■ Problem:
Give back every record exactly, images excluded.
== Provided information
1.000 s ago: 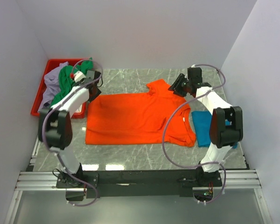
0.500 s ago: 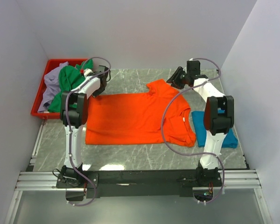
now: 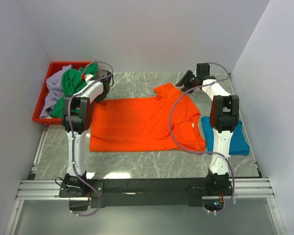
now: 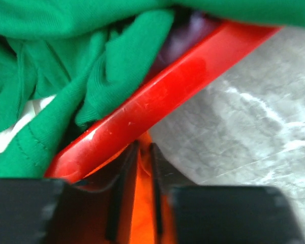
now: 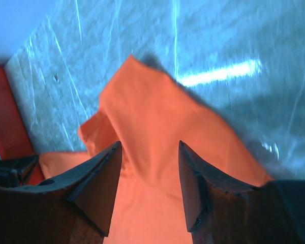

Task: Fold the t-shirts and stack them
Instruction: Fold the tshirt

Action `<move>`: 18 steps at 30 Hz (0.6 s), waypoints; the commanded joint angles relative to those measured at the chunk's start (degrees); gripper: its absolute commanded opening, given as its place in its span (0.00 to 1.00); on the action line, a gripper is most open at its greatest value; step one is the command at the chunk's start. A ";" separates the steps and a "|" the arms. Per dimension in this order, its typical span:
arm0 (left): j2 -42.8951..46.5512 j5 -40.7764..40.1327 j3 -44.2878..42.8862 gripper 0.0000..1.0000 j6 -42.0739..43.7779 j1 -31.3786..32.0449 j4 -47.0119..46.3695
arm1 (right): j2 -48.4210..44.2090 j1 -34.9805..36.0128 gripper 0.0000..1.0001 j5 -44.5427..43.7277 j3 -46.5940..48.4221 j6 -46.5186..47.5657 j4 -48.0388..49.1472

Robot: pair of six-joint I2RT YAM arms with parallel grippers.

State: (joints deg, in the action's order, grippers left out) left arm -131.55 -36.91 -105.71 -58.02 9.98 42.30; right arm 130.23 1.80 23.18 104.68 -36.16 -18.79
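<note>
Orange t-shirt spread flat on the marble table, ready for folding. The left gripper pinches its far-left corner beside the red tray. The right gripper hangs spread apart over the far sleeve, probably to grasp it. The teal t-shirt lies folded at right, likely the stack base. The green t-shirt and lavender t-shirt wait in the tray. No writing is legible.

bright orange t-shirt, plain one-colour cloth, teal blue t-shirt just right of it, green t-shirt and pale lavender t-shirt off to its left in a pretty shiny red tray, grey marble-look table with white veins under it
</note>
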 commanded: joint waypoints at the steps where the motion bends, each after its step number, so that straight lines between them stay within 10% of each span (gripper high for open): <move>1: 0.15 0.34 1.73 0.20 0.19 -0.57 -1.69 | 3.00 -0.66 0.56 -0.94 6.49 0.74 -2.13; 6: 0.94 1.83 3.84 0.01 0.98 -0.66 -3.89 | 9.14 -0.84 0.60 0.29 13.86 -1.28 -3.27; 18: 1.73 5.00 5.78 0.01 2.03 -0.66 -6.88 | 16.63 2.50 0.61 -4.54 23.10 -8.04 -2.39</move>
State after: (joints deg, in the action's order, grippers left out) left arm -130.45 -35.79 -101.78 -56.66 9.61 36.36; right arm 145.27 2.31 20.88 123.17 -42.26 -21.39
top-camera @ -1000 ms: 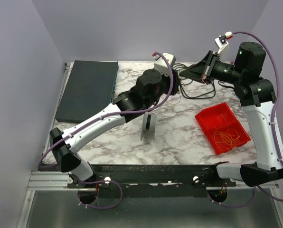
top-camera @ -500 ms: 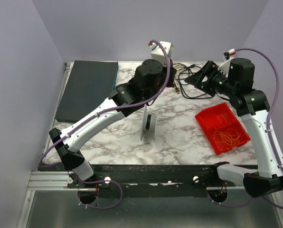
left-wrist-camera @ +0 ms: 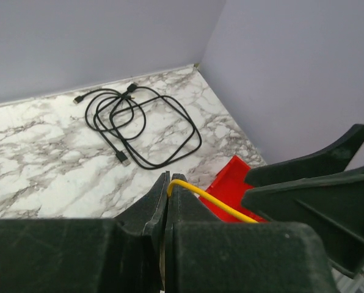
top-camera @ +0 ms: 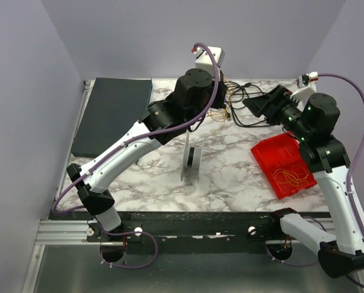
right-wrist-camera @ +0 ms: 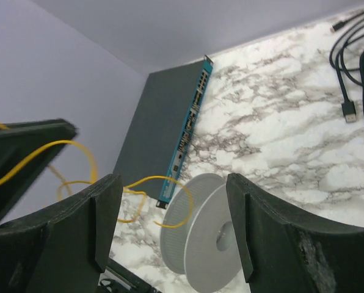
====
■ Written response:
1.000 s ago: 
0.500 s ago: 
now: 
now: 
now: 

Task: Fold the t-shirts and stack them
Instruction: Fold the tshirt

Action `<move>`: 18 steps at 30 Hz (0.6 s), waypoints; the commanded joint angles relative to those measured at the chunk's start (degrees); gripper: its absolute commanded opening, given as its place in its span (0.00 to 1.00); on the action line, a gripper is most open at its greatest value; step one is the command at the chunk's start. A ";" separates the steps and a "|" the arms. Per dimension in this order, its typical span:
arm0 (left): j2 -42.8951..46.5512 j5 -40.7764..40.1327 j3 -44.2878..42.8862 gripper 0.0000..1.0000 j6 -42.0739..43.7779 j1 -31.3786..32.0449 j4 -47.0119..46.3695
arm1 (right): j2 -48.4210..44.2090 j1 -34.9805..36.0128 gripper 0.0000..1.0001 j5 -44.5427..43.7277 j3 -46.5940..48.4221 j6 -46.5186..47.5657 j4 -48.0388..49.1472

Robot: pair of six-joint I2RT YAM arms with parallel grippers.

State: (joints deg, in the action's order, grippers left out) left arm -131.55 -36.91 -105.71 -58.02 9.98 42.30; right arm 130.23 1.80 23.18 104.68 -36.16 -18.79
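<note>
Orange t-shirt spread flat on the marble table, ready for folding. The left gripper pinches its far-left corner beside the red tray. The right gripper hangs spread apart over the far sleeve, probably to grasp it. The teal t-shirt lies folded at right, likely the stack base. The green t-shirt and lavender t-shirt wait in the tray. No writing is legible.

bright orange t-shirt, plain one-colour cloth, teal blue t-shirt just right of it, green t-shirt and pale lavender t-shirt off to its left in a pretty shiny red tray, grey marble-look table with white veins under it
</note>
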 commanded: joint waypoints at the steps where the motion bends, each after its step number, so that straight lines between them stay within 10% of each span (gripper high for open): <move>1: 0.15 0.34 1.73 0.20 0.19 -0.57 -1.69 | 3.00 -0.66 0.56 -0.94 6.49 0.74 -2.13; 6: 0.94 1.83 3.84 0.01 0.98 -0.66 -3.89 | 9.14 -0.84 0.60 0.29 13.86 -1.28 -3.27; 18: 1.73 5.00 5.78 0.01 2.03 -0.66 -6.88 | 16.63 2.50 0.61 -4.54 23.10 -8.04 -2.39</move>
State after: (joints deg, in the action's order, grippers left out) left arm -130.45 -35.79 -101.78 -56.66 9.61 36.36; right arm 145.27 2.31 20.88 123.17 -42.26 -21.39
top-camera @ -1000 ms: 
top-camera @ -500 ms: 
left-wrist-camera @ +0 ms: 
top-camera @ +0 ms: 
right-wrist-camera @ +0 ms: 

The requested output has now been given in full.